What the task asks ▸
The full listing, minus its pictures, should be printed again exactly as it stands.
########
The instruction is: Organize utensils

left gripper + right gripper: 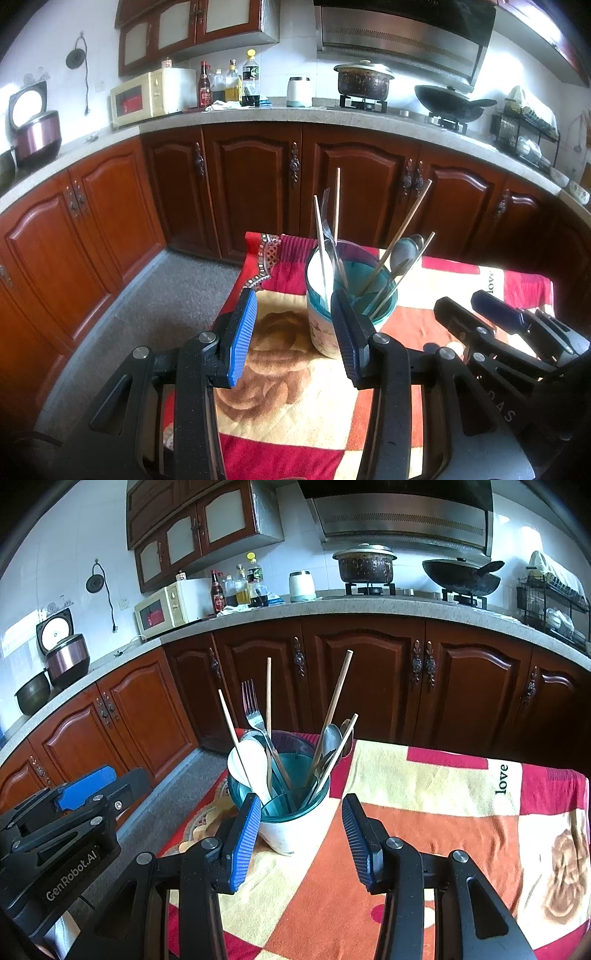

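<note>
Utensils stand in a white cup with a teal rim [291, 827] on the quilt-covered table [424, 812]: wooden chopsticks [268, 716], a steel fork [253, 709], metal spoons [330, 738], a white ladle [251, 764]. Left gripper [295, 332] and right gripper [299, 834] both hover before it, blue-padded fingers [242, 843] parted, holding nothing.

Just ahead of the right gripper [301, 834], whose fingers [242, 843] stand apart and empty, a utensil holder [291, 823] carries chopsticks [268, 716], a fork [253, 709] and spoons [330, 738].
</note>
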`<act>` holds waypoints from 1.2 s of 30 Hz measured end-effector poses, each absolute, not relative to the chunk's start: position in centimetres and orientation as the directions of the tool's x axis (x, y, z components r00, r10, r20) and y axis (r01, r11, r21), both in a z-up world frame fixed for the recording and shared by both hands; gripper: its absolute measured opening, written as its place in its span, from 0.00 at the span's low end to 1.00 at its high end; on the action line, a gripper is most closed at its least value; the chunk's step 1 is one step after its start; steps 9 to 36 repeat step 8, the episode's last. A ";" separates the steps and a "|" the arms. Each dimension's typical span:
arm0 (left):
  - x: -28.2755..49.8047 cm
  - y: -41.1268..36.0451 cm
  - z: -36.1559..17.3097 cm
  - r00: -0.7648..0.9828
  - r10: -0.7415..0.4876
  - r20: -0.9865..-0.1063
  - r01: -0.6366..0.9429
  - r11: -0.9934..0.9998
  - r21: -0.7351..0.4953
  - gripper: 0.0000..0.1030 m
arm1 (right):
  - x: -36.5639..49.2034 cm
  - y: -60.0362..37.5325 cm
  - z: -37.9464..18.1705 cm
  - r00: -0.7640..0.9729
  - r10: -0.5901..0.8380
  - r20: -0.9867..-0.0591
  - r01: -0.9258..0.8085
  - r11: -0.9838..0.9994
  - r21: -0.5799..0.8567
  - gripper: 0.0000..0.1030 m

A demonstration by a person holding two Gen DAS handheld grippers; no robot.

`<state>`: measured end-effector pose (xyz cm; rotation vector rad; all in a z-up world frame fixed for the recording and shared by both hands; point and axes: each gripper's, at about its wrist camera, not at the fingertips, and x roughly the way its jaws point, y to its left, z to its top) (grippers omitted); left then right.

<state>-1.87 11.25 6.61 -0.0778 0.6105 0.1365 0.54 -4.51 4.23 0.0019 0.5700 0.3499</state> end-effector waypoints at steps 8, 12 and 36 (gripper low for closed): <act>-1.3 10.9 5.8 0.813 0.075 -0.578 -0.113 0.993 -0.030 0.40 | 1.4 -5.4 3.1 0.775 0.326 -0.541 -0.312 0.942 0.121 0.43; -1.3 10.9 5.8 0.813 0.075 -0.578 -0.113 0.993 -0.030 0.40 | 1.4 -5.4 3.1 0.775 0.326 -0.541 -0.312 0.942 0.121 0.43; -1.3 10.9 5.8 0.813 0.075 -0.578 -0.113 0.993 -0.030 0.40 | 1.4 -5.4 3.1 0.775 0.326 -0.541 -0.312 0.942 0.121 0.43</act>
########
Expected output ▸
The instruction is: Organize utensils

left gripper + right gripper: 

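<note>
Utensils stand in a white cup with a teal rim [291, 827] on the quilt-covered table [424, 812]: wooden chopsticks [268, 716], a steel fork [253, 709], metal spoons [330, 738], a white ladle [251, 764]. Left gripper [295, 332] and right gripper [299, 834] both hover before it, blue-padded fingers [242, 843] parted, holding nothing.

Just ahead of the right gripper [301, 834], whose fingers [242, 843] stand apart and empty, a utensil holder [291, 823] carries chopsticks [268, 716], a fork [253, 709] and spoons [330, 738].
</note>
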`<act>` holds waypoints from 1.2 s of 30 Hz measured end-effector poses, each absolute, not relative to the chunk's start: position in centimetres and orientation as the directions of the tool's x axis (x, y, z components r00, r10, r20) and y axis (r01, r11, r21), both in a z-up world frame fixed for the recording and shared by both hands; gripper: its absolute measured opening, written as its place in its span, from 0.00 at the span's low end to 1.00 at its high end; on the action line, a gripper is most closed at its least value; the chunk's step 1 is one step after its start; steps 9 to 36 repeat step 8, the episode's last. A ";" separates the steps and a "|" the arms. Each dimension's typical span:
arm0 (left):
  - x: -28.2755..49.8047 cm
  - y: -41.1268..36.0451 cm
  - z: -36.1559..17.3097 cm
  - r00: -0.7648..0.9828
  - r10: -0.7415..0.4876
  - r20: -0.9865..-0.1063
  - r01: -0.6366..0.9429
  - r11: -0.9934..0.9998
  - r21: -0.7351..0.4953
  - gripper: 0.0000..0.1030 m
arm1 (right):
  - x: -36.5639..49.2034 cm
  - y: -60.0362..37.5325 cm
  - z: -37.9464..18.1705 cm
  - r00: -0.7640..0.9729
  - r10: -0.5901..0.8380
  - r20: -0.9867..-0.0591
  - r01: -0.9258..0.8085
  - r11: -0.9838..0.9994
  - r21: -0.5799..0.8567
  - gripper: 0.0000..0.1030 m

A demonstration by a person holding two Gen DAS handheld grippers; no robot.

`<state>`: measured end-effector pose (xyz cm; rotation vector rad; all in a z-up world frame fixed for the recording and shared by both hands; point and axes: each gripper's, at about its wrist camera, not at the fingertips, and x roughly the way its jaws point, y to its left, z to its top) (grippers omitted); left then right.

<state>-1.87 11.25 6.61 -0.0778 0.6105 0.1365 0.54 -4.51 4.23 0.0019 0.5700 0.3499</state> end-effector waypoints at steps 8, 12 and 36 (gripper low for closed): <act>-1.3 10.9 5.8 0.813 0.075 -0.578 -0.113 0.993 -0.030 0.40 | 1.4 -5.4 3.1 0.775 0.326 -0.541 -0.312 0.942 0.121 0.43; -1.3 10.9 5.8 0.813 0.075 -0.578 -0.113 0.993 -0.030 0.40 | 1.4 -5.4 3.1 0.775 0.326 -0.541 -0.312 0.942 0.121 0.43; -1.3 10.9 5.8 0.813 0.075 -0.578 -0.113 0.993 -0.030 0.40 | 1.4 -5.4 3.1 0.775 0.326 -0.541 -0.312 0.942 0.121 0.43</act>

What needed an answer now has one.